Your baby has almost doubled in size in the past 4 weeks and is now fully formed, with all of their organs, muscles, limbs and bones in place. At this point, your baby fills your whole uterus.

Their head is about half the length of their body and their arms appear a more proportionate length, although their legs are still short.

Their kidneys and digestive system are also starting to function. Your baby is swallowing the amniotic fluid that surrounds them and is passing this back out as urine. This fluid helps to protect your baby and also supports development of their lungs, digestive system and muscles.

Your body

By now your uterus will have shifted so there is less pressure on your bladder which may mean you are needing to go to the toilet a little less. You may also be feeling less tired and find you have more energy to get back to some of the activities you previously enjoyed.
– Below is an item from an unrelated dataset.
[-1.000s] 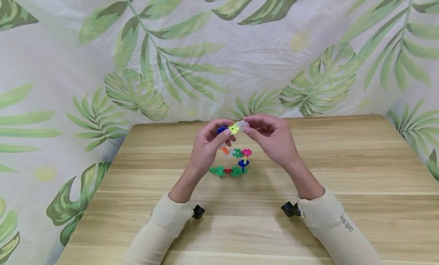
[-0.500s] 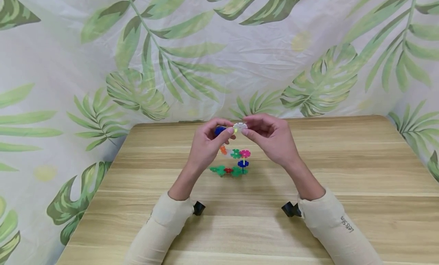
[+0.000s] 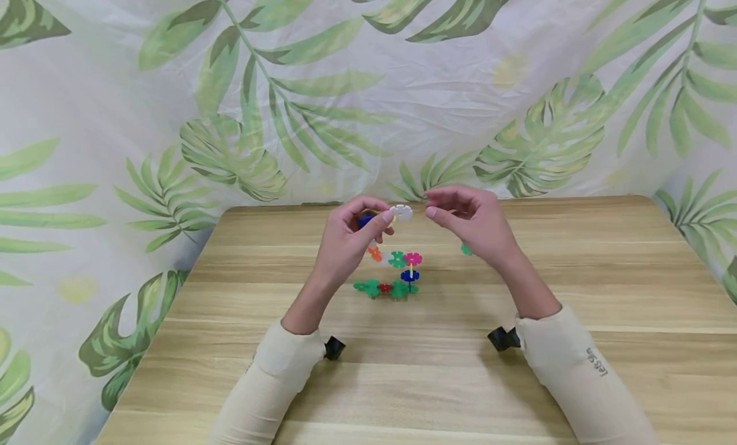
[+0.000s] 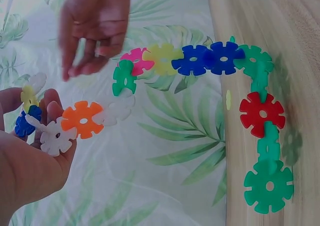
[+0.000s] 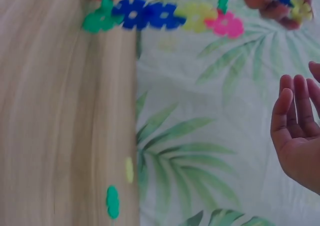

Pelvic floor exercises are important at all stages of life to prevent bladder and bowel problems, such as incontinence and prolapse, and can improve sexual function. In pregnancy, hormonal changes cause your muscles to soften and stretch more easily. These changes, along with the weight of your growing baby, put extra strain on your pelvic floor.

The best solution is to do regular pelvic floor exercises. If you are struggling to do these on your own, ask for advice from a physiotherapist, continence nurse or your doctor or midwife.

Things to remember

Week 12 is around the time when some women start their routine antenatal visits. This may be with your doctor, midwife or an obstetrician depending on which model of care is available in your area and what you have chosen. How often you see them will depend on your individual circumstance.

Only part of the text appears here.